As MIT’s Sandy Pentland put it, “We teach people that everything that matters happens between your ears, when in fact it actually happens between people.” So technology doesn’t mitigate the need for human skills, but it will change which skills are most highly valued. (source Forbes)
The neural network within our minds is becoming ever closer to the internet network of things. It is only a matter of time before they are exclusively connected. Mind and machine. In our natural world a large amount of the data being generated is static, modular or even transactional by nature. A item of sale, an aspect of sentiment from an online browser, an environmental stat. With the advent of IoT, you will begin to see more streams and dynamic data types, which will need more dynamic compute paradigms (recently posted an article on this in the Dzone.com IoT guide for 2016 – link here). This dynamism is something we as humans do incredibly well, change, react, act. Progress in areas like Machine Learning and Cognitive Computing are ensuring technology can do the same, so mind and machine can work more effectively together.

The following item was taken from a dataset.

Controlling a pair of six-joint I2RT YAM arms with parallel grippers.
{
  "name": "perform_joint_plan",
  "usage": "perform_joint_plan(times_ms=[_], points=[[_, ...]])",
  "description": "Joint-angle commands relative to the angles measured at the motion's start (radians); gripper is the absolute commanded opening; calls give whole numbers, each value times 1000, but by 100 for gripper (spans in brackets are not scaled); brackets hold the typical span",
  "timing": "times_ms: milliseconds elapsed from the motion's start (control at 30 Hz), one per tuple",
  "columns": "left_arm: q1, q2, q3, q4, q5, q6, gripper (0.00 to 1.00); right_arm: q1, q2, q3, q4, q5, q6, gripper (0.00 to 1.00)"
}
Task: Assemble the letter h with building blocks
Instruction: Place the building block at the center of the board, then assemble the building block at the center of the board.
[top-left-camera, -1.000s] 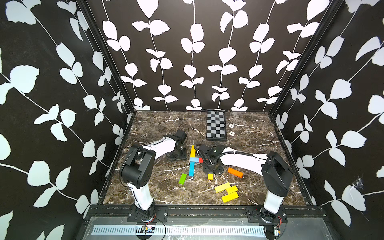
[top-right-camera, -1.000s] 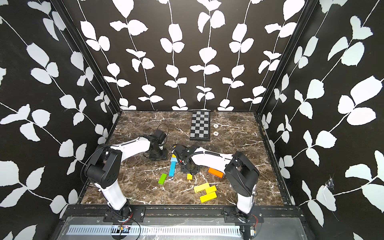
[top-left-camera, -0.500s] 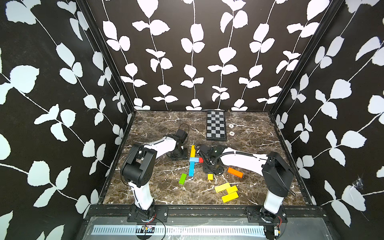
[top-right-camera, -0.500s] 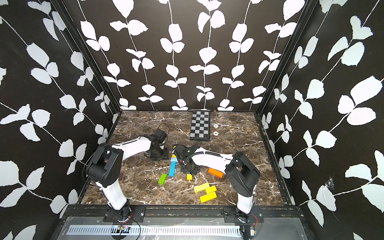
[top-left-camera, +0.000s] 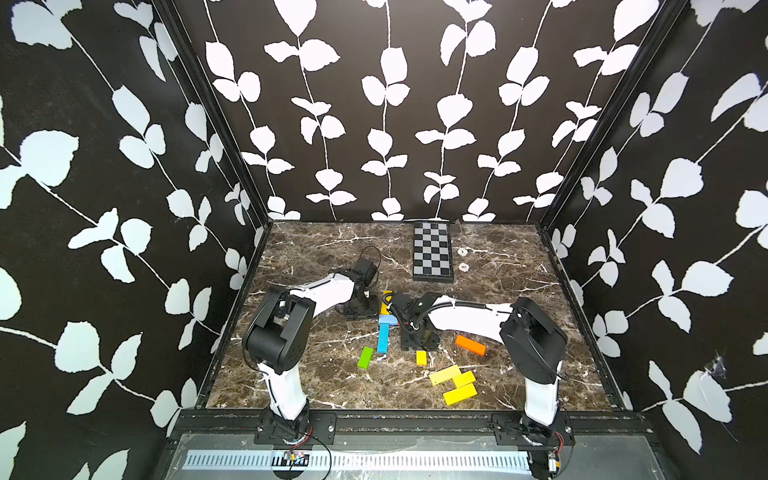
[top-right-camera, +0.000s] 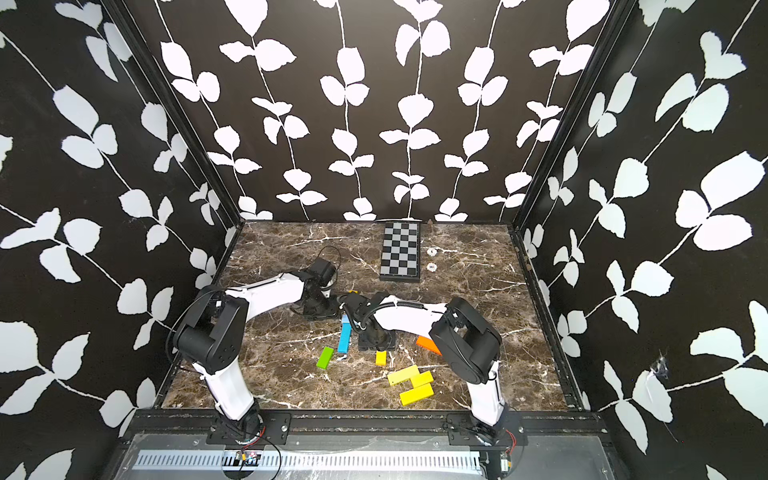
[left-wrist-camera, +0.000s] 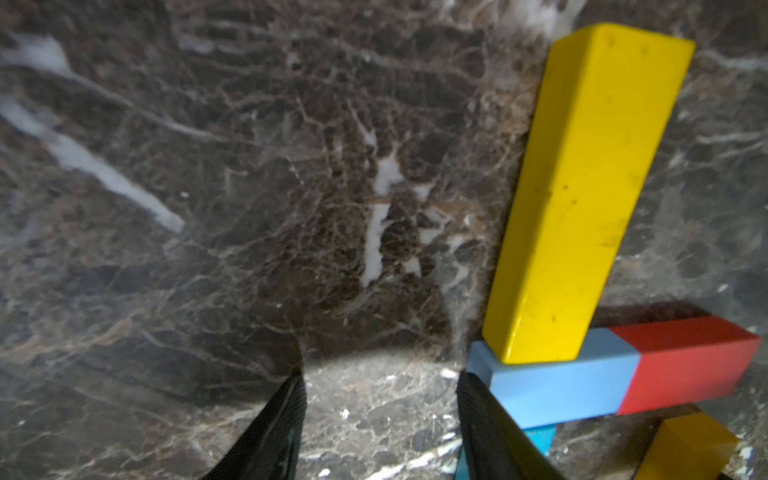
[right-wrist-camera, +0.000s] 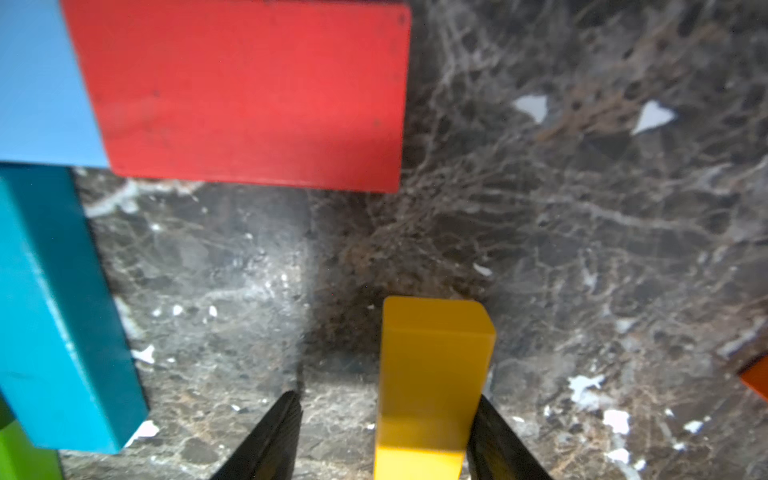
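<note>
The left claw (left-wrist-camera: 379, 376) gapes empty; the right claw (right-wrist-camera: 386, 397) stands released around the short yellow block (right-wrist-camera: 432, 365). Likely light, stiff, slick; its long sides suit the grip.

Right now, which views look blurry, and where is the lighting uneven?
Right wrist view: the red block and light blue block are soft, the short yellow block sharper, with shadow beside it. Left wrist view: the marble tabletop is smeared, the long yellow block clearer. Both top views: sharp and evenly lit.
</note>
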Motion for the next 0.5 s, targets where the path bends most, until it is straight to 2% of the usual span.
perform_joint_plan(times_ms=[0, 133, 367, 467], points=[[-9, 33, -14, 11, 25, 4, 61, -2, -24, -20, -20, 7, 12, 57], [-8, 36, -20, 20, 33, -1, 60, -1, -33, -42, -9, -1, 13, 52], [-8, 41, -25, 30, 53, -3, 60, -1, 11, -4, -2, -22, 0, 50], [-9, 41, -24, 28, 50, -1, 60, 0, 22, 2, -3, -22, 2, 45]])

Technologies make it possible to augment human performance in physical, emotional and cognitive areas. The main benefit for any business in augmenting humans with technology is to create a more capable workforce. We are about to live in a world of ubiquitous intelligence, so we must ensure the psychology of human to machine interaction is sustainable. As machines become more integrated in society, gone will be the days of them making our lives easier in ways that convenience us. Our agency will be affected in ways that would seem incomprehensible a decade ago. Whilst it may begin with “us” and “them”, our trust and acceptance will evolve the relationship to one which will seem normal to children of future generations.